The improving inflation data follows last week's mostly good jobs report, which showed employment rose in September and the unemployment rate fell to 4.1% from 4.2%. The government also said the economy grew at an annual rate of 3% in the April-June quarter. Growth will continue at around this pace in the recently concluded July-September quarter.

Lower inflation, steady employment and solid growth could erode former President Donald Trump's lead over the economy in the presidential campaign, as measured in polls. Some polls even put Vice President Kamala Harris ahead of Trump on who best manages the economy, after Trump clearly led President Joe Biden on the issue.

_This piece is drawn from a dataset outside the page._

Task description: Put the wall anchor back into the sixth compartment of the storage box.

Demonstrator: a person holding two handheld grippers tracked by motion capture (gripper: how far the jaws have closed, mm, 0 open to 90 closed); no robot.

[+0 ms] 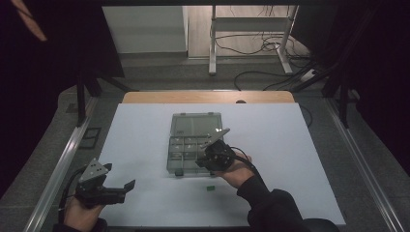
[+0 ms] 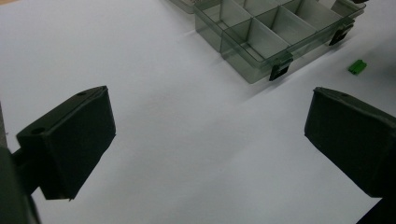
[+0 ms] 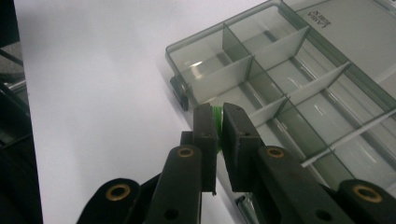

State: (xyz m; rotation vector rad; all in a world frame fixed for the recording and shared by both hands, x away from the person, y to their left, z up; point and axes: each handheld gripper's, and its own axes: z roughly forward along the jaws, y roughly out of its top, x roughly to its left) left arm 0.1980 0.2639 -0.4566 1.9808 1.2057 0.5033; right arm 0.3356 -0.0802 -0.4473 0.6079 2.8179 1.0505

At the same time, most voters still rate the economy relatively poorly, mainly due to inflation over the last three years.

As for the Fed, last week's jobs report, which was much better than expected, raised some concerns that the economy may not cool enough to slow inflation sufficiently. Last month, the central bank cut its key interest rate by more than half a point, the first major cut in four years. Fed policymakers also indicated they anticipate two additional quarter-point rate cuts in November and December.

In comments this week, several Fed officials said they remain willing to cut their policy rates, but at the desired rate another half-point cut is unlikely.

Laurie Logan, president of the Dallas Federal Reserve, said in a speech Wednesday that the Fed should not rush to cut benchmark rates but should move slowly.

Inflation has risen in the United States and many countries in Europe and Latin America as the economy recovers from the pandemic as Covid closes factories and paralyzes supply chains. Russia's aggression against Ukraine has deepened fuel and food shortages, increasing inflation. In June 2022, it peaked at 9.1% in the United States.

Excluding variable food and energy costs, the so-called Core prices likely rose 0.3 percent from August to September and were likely 3.2 percent higher than year-ago levels. While those numbers would be above the Fed's 2% target, economists expect core inflation to cool slightly by the end of the year as rent and home price growth slows.

For example, economists at Goldman Sachs forecast that core inflation will fall to 3 percent by December 2024. Some analysts expect inflation to rise again unless the conflict in the Middle East worsens dramatically.

While higher prices have hurt the economy for many Americans, wages and incomes are now rising faster than consumption, which should make it easier for families to adjust. Last month, the Census Bureau reported that inflation-adjusted median household income – the level at which half of households are above and half below – will increase by 4 percent in 2023, enough to return to its pre-pandemic peak. .

In response to higher food prices, many consumers shifted their spending from branded brands to private labels or began shopping more often in discount stores. These changes put more pressure on packaged food companies, for example, to slow price increases.

This week, PepsiCo said its sales fell after it imposed steep price increases on drinks and snacks.

Consumers are reassessing patterns, PepsiCo CEO Ramon LaGuerta said Tuesday.

(Only the headline and image of this report may have been modified by Business Standards staff; the rest of the content is automatically generated from a syndicated feed.)